Hay quien se presenta ante las primeras horas del presente año con una actitud virginal, provista de esperanza y grandes anhelos. Como si las heridas y cicatrices perpetradas por 2013 nunca hubieran existido, como si se hubieran borrado tal como desaparece una huella de arena ante la presencia herculina de un viento inabarcable y voraz. Y esto, hasta cierto punto, está bien. No me malinterpreten. Entregarse a un fragmento de tiempo con cierta pretensión de reanudación y fuerza, de lucha y poder, puede resultar, hoy en día, algo más propio de los dioses que de meros seres humanos que sólo buscan resistir a la caída sobre un asfalto pedregoso. Insisto, hasta cierto punto, ese aire de renovación impulsa nuevas marcas a superar, quizá una amplitud en el horizonte, una mirada exclusiva ante la experiencia de la vida. Pero no debemos dejar todo atrás ni mudar la piel en su totalidad ni en su complejidad; ni mucho menos debemos abandonar en el camino, enganchada en alguno de los últimos días del pasado año, la memoria. No. Eso nunca. La memoria nos abastece y nos hace. La memoria nos otorga parcelas de nuestra identidad que seguramente no desvelaremos hasta que sea demasiado tarde para saber qué hacer con ellas. La memoria. No la olvidemos ni dejemos atrás. Estoy segura de que en algún momento del camino, en algún instante de 2014 en el que la duda asalte, deberemos de recurrir a ella.

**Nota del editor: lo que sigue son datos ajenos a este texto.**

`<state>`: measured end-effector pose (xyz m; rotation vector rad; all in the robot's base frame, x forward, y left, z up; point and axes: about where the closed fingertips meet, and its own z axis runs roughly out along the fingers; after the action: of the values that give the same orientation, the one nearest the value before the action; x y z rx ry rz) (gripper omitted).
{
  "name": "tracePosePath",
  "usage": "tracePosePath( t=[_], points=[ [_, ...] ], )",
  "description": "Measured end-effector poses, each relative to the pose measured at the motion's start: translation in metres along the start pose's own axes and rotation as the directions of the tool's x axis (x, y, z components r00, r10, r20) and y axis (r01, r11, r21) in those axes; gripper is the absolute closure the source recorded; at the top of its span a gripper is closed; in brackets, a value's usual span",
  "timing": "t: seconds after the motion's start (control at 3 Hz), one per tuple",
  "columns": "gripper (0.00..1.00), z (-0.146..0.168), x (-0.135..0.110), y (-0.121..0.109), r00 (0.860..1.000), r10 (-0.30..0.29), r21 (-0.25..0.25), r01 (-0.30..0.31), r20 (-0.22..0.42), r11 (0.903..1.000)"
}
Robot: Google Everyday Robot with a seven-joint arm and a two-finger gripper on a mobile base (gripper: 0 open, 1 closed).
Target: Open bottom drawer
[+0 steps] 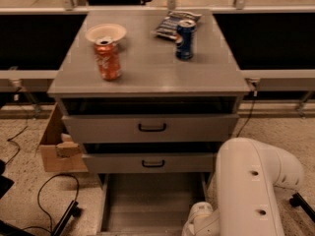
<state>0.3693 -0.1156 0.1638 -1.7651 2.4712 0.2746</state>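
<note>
Orange can stands upper left on the grey cabinet, with a blue can to its right. At lower centre the bottom drawer lies pulled out, its plain inside showing. My gripper sits by the drawer's right side at the frame's bottom edge; I cannot tell whether it is spread or closed.

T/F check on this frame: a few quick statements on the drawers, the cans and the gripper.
1. The bottom drawer is pulled out, with its grey inside showing. True.
2. The orange can stands right of the blue can. False: it stands left of it, by the white bowl.
3. A cardboard box sits on the floor left of the cabinet. True.
4. The gripper holds the blue can. False: the gripper is out of view; the arm runs off the lower edge beside the bottom drawer.
</note>
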Motion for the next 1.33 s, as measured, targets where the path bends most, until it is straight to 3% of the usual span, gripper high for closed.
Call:
tracePosePath(
  t=[0.67,1.33],
  points=[
    [1.0,0.0,-0.0006,-0.0013,1.0,0.0,0.0,0.0,0.0,1.0],
    [0.51,0.0,-0.0006,-0.0012,1.0,0.0,0.0,0.0,0.0,1.0]
  ],
)
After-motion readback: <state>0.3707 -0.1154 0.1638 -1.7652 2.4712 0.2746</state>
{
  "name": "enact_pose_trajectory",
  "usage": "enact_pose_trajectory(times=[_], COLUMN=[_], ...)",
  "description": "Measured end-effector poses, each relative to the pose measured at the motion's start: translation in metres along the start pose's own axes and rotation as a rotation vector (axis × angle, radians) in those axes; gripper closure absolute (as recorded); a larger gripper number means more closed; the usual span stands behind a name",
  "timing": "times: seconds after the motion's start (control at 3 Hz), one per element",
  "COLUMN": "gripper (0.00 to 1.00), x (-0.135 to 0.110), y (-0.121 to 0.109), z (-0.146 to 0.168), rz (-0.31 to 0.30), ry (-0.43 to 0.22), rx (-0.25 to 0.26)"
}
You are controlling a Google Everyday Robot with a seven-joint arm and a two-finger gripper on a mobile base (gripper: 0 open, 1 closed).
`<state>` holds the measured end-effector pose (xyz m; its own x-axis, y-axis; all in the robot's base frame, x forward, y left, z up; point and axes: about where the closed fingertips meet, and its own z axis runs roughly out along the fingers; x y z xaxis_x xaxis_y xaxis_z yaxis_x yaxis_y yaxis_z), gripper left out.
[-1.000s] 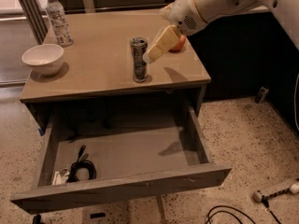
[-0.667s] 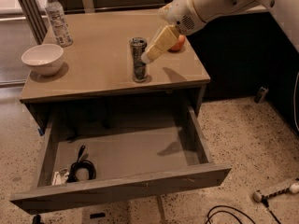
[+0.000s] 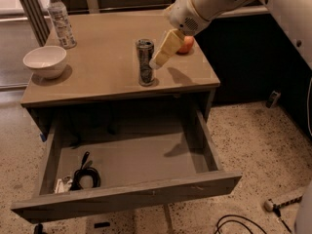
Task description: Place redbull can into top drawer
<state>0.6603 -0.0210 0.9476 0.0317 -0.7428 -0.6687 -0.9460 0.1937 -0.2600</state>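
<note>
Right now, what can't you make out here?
Camera view:
- gripper right of redbull can: contact unclear, they overlap in view.
- apple: half hidden behind gripper.
- top drawer: rear shadowed under tabletop; pale item by black cable too small.
- arm: cut off at top edge.

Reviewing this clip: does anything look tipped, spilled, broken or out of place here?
Nothing is spilled or tipped. The can stands upright on the table, with the gripper close beside it. The bowl and bottle are upright too. The one stray thing is a coiled black cable in the open drawer's front-left corner.
</note>
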Motion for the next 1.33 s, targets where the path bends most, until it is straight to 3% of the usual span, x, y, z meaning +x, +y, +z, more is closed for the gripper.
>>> enact_pose_trajectory(times=[0.33,1.33], gripper=[0.00,0.00], x=[0.004,0.023], y=[-0.008,-0.022], z=[0.011,0.050], rz=[-0.019,0.097], ry=[0.029,-0.050], rx=[-0.006,-0.080])
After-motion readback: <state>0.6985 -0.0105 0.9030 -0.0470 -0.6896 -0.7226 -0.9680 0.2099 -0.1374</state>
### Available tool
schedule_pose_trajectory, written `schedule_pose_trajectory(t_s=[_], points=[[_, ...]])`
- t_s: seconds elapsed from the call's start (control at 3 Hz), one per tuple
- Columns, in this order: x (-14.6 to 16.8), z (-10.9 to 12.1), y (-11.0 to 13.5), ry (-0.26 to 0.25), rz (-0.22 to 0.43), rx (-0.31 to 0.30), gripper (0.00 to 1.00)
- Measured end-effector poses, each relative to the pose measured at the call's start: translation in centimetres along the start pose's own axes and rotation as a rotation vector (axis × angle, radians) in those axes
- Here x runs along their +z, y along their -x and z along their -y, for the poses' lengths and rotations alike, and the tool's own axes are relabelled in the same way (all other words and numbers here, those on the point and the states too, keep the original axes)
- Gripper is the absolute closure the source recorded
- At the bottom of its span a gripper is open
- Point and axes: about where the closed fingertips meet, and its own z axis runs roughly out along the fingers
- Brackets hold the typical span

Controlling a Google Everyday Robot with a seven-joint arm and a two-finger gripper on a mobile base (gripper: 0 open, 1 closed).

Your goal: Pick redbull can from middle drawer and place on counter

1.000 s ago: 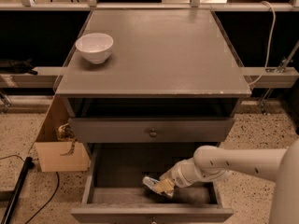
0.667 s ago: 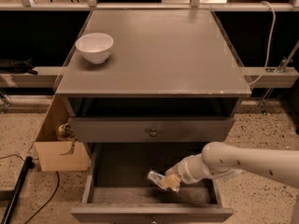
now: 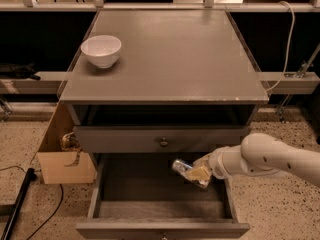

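My gripper (image 3: pixel 194 173) is shut on the redbull can (image 3: pixel 181 167), a small shiny silver-and-blue can held tilted on its side. It hangs above the right part of the open middle drawer (image 3: pixel 120 189), just below the front of the drawer above. My white arm (image 3: pixel 270 159) reaches in from the right. The counter (image 3: pixel 180 54) is the flat grey cabinet top above.
A white bowl (image 3: pixel 101 50) stands at the counter's left side. The upper drawer (image 3: pixel 160 140) with a knob is shut. A cardboard box (image 3: pixel 60 154) sits on the floor left of the cabinet. A black cable (image 3: pixel 30 194) lies on the speckled floor.
My gripper has lifted the can from the drawer floor and moved it up and to the right. The arm has risen with it.
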Motion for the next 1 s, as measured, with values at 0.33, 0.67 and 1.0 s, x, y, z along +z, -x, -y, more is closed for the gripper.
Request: schedule_pose_trajectory(t_s=[0.33, 0.67, 1.0], points=[[-7.94, 0.34, 0.0, -0.103, 0.054, 0.008, 1.0], [-7.94, 0.34, 0.0, -0.103, 0.054, 0.007, 1.0], [-8.56, 0.82, 0.89, -0.13, 0.081, 0.008, 1.0]])
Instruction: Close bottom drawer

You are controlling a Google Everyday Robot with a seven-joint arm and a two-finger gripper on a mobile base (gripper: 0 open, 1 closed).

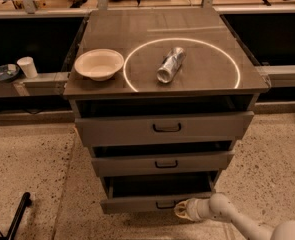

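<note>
Camera view looks down on the bottom drawer, the lowest and narrowest of three in a grey-brown cabinet; it stands pulled out, with a dark strip of its interior showing above the flat front and a small black pull handle near the middle of that front. The tool sits low at the drawer's front, just to the right of the handle and right up against the panel (whether it truly touches cannot be told), and whether it is released or clenched cannot be told either. It caps a pale, rounded arm that comes in from the lower right corner. Above, the middle drawer and the wider top drawer also stand partly out, each showing a dark gap over its front. The cabinet's surface carries a cream bowl at its left front, upright, and a crumpled silver can lying on its side inside a bright white ring marked on the top; bowl and ring are just beside each other. On a ledge to the left stand a white cup and a dark dish. The floor is speckled beige, with a black bar lying at the lower left.
</note>
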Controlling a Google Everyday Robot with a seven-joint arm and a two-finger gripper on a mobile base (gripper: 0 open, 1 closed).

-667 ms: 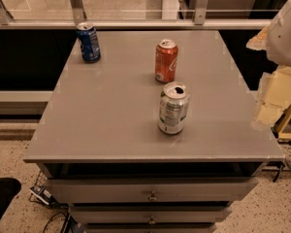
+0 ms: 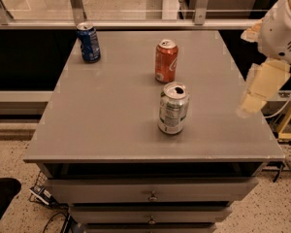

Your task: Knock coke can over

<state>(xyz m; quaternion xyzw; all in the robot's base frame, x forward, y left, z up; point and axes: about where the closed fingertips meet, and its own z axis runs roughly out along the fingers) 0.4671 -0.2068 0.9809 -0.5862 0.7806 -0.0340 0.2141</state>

Quizá por ese rechazar un olvido absoluto, el propósito -y sus plurales- debe siempre venir armado de cautela y sentido común. El deseo mal medido puede convertirse en un gigante a punto de aplastarnos, en un arma capaz de hacernos volar por los aires en cuestión de segundos. El propósito se calibra según la felicidad, individual o colectiva, y se encuentra ligado a la esperanza, «la concreción de un esperar constante, ininterrumpido, como el latir de un corazón», en palabras de María Zambrano en su Persona y democracia. «Se puede decir que no se tiene esperanza o esperanzas, mas no que no se espera, y la desesperación es la precipitación de la esperanza». Por ello, cuando el deseo se formula en función de la carencia, se traza el origen de la infelicidad, de la mezquindad y la desidia. De lo estático y permanente. En relación con esto, Russell, en La conquista de la felicidad, recorre los diversos territorios por los que transita el par ser humano/felicidad, otorgando a quien está al otro lado de la página, un análisis profundo de este singular estado de ánimo. Al final del libro, en una suerte de colofón, el británico advierte que «el ser humano feliz es el que vive objetivamente, el que es libre en sus afectos y tiene amplios intereses, el que se asegura la felicidad por medio de estos intereses y afectos que, a su vez, le convierten a él en objeto del interés y el afecto de otros muchos». Por todo ello, ahora que todavía estamos a tiempo, antes de volver a levantar la copa y dejarnos arrastrar por esa suerte de inercia que conlleva el brindis perpetuo, seamos conscientes de cuáles deben ser los propósitos posibles, aquellos que en relación con quiénes somos y con el acontecer que nos ha tocado habitar, seremos no sólo capaces de alcanzar sino de cumplir.